Machine Learning is built on prerequisites, so much so that learning by first principles seems overwhelming. Do you really need to spend a month learning linear algebra? Or weeks brushing up on calculus and statistics? Absolutely not. You’ll be okay if you have some math and programming experience. You really just have to be familiar with Sigma notation and be able to express it in a for loop. Sure, your assignments will take longer to complete and the first few times you see those giant equations your head will spin, but you can do this! Calculus is not even required. Professor Ng walks you through iteratively and makes a point of avoiding prerecs.
You’re going to learn some very important concepts from the ground up. ML is powered by the triforce of Statistics, Calculus, and Linear Algebra. Stats is the core of everything you do in ML. Calculus tells us how to learn and optimize our model. Linear Algebra makes executing these algorithms feasible on massive data sets.
We’re going to talk about each of the three parts, then I’ll put it all together to show you how a neural network works.
It turns out that Data Science and Machine Learning are the same thing, they just refer to different levels of scale. A data science tends to focus on smaller projects and visualization/communication support, as opposed to machine learning which is used with large data sets and massive data engineering efforts. So keep in mind that you’re building a big scalable version of something that could be put together in a few days using R, Matlab, or GASP — Excel.

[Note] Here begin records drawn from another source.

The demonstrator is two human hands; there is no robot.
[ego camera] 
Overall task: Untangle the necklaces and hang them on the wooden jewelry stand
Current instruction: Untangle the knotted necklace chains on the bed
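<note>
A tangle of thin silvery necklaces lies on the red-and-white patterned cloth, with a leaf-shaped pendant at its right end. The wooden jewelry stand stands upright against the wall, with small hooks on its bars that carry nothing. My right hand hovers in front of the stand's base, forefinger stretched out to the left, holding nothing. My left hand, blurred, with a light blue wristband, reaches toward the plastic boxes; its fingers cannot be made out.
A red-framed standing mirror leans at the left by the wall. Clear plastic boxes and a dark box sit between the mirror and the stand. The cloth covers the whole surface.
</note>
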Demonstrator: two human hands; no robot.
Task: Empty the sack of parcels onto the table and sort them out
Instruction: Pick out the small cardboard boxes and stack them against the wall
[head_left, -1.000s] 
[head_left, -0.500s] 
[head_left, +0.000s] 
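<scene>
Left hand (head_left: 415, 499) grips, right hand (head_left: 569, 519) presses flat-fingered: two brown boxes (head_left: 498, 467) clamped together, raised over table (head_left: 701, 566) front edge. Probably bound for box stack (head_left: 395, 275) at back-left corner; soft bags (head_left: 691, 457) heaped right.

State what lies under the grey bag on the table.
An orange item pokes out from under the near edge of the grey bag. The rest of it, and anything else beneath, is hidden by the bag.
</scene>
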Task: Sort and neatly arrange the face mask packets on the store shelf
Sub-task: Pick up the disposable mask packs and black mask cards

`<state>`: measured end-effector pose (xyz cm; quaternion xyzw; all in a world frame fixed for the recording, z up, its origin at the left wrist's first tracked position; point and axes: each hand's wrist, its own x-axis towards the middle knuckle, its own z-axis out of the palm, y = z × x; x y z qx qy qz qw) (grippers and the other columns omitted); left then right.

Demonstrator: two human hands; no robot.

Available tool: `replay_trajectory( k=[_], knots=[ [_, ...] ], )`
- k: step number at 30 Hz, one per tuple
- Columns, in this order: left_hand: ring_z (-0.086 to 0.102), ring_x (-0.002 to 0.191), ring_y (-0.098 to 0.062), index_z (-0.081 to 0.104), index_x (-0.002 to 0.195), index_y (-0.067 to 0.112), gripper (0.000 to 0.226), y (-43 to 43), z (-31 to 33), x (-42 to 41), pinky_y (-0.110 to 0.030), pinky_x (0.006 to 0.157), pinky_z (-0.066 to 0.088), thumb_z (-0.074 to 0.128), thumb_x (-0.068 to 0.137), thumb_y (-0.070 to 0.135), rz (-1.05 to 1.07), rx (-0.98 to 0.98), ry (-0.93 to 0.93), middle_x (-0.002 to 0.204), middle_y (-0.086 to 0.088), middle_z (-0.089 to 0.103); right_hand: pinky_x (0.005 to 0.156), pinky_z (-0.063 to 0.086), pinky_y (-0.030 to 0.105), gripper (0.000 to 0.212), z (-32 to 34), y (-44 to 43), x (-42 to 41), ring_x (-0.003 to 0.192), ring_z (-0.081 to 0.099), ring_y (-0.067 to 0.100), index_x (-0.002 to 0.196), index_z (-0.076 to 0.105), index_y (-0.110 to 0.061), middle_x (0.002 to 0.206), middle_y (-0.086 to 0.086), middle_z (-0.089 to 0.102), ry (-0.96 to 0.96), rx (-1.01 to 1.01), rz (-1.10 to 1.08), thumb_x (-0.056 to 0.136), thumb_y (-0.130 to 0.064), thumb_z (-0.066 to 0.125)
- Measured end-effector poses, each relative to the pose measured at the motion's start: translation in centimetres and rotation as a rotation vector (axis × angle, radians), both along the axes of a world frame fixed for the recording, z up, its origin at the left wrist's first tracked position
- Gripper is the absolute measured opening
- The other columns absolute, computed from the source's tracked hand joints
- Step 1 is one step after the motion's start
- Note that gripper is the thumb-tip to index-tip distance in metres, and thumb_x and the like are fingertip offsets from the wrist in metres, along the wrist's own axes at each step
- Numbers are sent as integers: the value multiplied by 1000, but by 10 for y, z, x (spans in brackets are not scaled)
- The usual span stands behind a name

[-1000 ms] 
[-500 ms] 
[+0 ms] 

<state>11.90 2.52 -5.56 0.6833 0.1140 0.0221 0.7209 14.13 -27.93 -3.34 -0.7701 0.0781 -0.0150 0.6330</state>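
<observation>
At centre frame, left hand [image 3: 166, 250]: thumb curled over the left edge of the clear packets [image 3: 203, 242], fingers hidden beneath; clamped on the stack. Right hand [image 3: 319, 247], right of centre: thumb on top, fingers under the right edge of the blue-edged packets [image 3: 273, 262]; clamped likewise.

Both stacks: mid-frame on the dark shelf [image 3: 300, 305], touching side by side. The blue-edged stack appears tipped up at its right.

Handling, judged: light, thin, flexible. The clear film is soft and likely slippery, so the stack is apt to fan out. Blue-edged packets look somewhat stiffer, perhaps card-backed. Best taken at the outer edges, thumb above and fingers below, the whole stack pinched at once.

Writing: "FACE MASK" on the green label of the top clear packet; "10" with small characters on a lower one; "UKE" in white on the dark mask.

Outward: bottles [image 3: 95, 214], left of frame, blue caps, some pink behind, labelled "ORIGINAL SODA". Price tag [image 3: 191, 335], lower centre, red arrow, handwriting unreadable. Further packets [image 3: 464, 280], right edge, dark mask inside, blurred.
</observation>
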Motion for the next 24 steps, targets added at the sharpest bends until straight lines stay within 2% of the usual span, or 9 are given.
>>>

I had a great stats teacher in business school who bore an uncanny resemblance to Mario Van Peebles. So I came in understanding regressions despite working with a weak toolkit (Excel + a statistical add-on). It was hard to figure out which features were important, so I mostly flailed, eyeballed it and used correlation analysis. Then I was supposed to eyeball the scatterplots and have intuition about the quality of my high R-squared value. With machine learning, I turned in an old musket for a plasma rifle.
So where do we start with statistics? Regressions, of course!
A linear regression is simple. Picture a scatterplot of any two related items that are quantifiable. There’s often a pattern between them. Do the math, and you end up with a best-fit trendline of the form
Y = MX + B, with M being a weight you apply to each X value and B being a constant.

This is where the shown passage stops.